* Records for this task
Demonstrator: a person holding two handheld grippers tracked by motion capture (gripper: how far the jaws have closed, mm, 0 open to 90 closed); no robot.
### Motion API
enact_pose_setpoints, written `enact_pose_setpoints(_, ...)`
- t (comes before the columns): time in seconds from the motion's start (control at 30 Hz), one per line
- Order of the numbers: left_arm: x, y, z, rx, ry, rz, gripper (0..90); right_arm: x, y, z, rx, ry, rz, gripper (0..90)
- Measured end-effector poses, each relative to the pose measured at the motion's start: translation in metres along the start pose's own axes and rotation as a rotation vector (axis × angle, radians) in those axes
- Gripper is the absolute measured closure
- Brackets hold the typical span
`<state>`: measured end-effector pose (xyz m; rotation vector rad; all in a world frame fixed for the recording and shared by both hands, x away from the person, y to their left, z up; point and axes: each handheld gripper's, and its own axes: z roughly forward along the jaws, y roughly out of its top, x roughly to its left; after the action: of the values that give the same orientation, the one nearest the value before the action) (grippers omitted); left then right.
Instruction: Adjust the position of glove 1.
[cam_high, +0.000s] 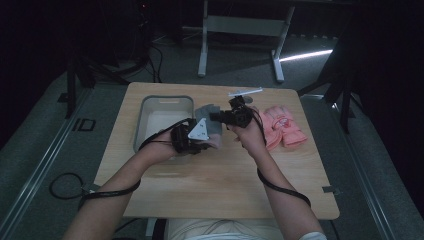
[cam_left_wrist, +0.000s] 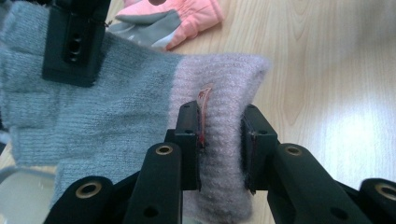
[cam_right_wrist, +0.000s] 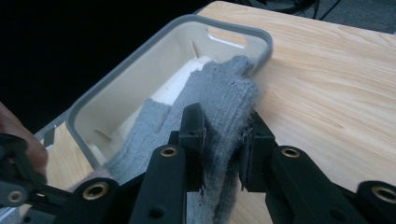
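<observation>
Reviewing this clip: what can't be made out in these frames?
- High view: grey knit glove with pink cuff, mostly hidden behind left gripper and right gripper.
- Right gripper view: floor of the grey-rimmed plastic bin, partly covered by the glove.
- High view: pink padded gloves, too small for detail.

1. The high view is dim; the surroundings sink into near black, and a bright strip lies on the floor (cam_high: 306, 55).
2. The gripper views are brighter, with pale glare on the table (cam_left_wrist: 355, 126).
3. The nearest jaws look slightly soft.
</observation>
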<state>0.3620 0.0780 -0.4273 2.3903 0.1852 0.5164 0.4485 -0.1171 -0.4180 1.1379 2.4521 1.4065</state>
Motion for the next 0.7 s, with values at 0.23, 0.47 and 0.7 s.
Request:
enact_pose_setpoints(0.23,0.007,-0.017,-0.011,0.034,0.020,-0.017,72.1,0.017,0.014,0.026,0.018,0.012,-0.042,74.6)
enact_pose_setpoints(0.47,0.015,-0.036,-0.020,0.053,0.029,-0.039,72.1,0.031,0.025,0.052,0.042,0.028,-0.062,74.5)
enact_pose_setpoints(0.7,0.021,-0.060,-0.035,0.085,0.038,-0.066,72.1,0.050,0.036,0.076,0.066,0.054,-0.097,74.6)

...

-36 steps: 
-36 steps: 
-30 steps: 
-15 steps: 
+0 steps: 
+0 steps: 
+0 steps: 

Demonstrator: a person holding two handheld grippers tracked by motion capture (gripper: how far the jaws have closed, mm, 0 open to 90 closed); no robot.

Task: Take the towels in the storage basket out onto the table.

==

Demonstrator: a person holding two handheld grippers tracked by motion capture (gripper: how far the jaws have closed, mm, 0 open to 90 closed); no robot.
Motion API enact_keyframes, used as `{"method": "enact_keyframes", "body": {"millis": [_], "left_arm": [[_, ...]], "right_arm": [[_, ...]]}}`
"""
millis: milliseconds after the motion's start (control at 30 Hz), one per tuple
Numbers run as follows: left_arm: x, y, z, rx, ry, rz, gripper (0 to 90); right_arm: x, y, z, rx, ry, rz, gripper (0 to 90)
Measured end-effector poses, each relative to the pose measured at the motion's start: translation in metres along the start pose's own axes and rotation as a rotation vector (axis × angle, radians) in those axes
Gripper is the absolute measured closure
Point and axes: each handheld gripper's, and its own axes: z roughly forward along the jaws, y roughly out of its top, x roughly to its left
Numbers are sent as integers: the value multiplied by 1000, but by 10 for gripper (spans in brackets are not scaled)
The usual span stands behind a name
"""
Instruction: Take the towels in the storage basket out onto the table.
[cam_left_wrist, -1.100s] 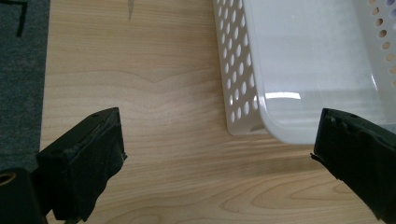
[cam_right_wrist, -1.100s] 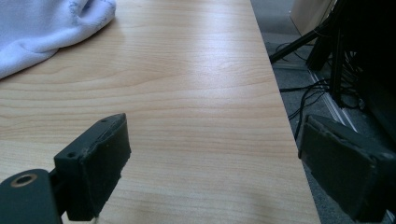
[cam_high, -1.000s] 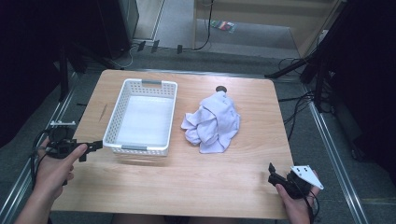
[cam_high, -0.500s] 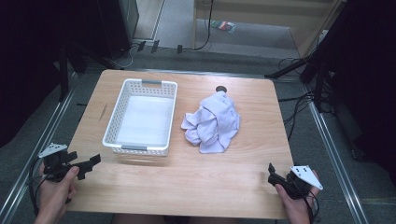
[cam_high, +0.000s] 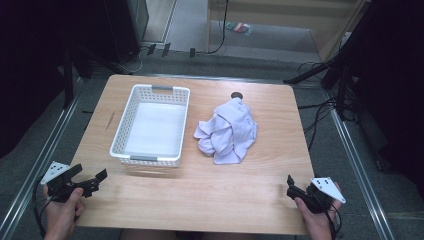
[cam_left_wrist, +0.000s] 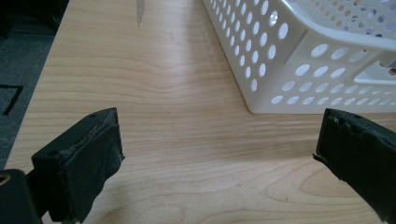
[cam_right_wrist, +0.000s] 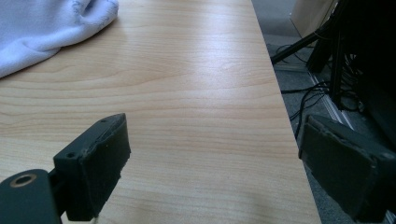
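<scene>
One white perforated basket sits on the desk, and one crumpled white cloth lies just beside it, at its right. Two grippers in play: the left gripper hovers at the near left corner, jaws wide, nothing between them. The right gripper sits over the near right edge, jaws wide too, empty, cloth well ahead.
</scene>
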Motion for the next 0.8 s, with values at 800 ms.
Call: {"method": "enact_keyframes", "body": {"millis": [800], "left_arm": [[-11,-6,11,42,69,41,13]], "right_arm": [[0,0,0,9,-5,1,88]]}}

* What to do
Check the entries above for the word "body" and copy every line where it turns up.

* Solution to the problem
Motion API enact_keyframes, used as `{"method": "enact_keyframes", "body": {"millis": [_], "left_arm": [[_, ...]], "right_arm": [[_, ...]]}}`
Call: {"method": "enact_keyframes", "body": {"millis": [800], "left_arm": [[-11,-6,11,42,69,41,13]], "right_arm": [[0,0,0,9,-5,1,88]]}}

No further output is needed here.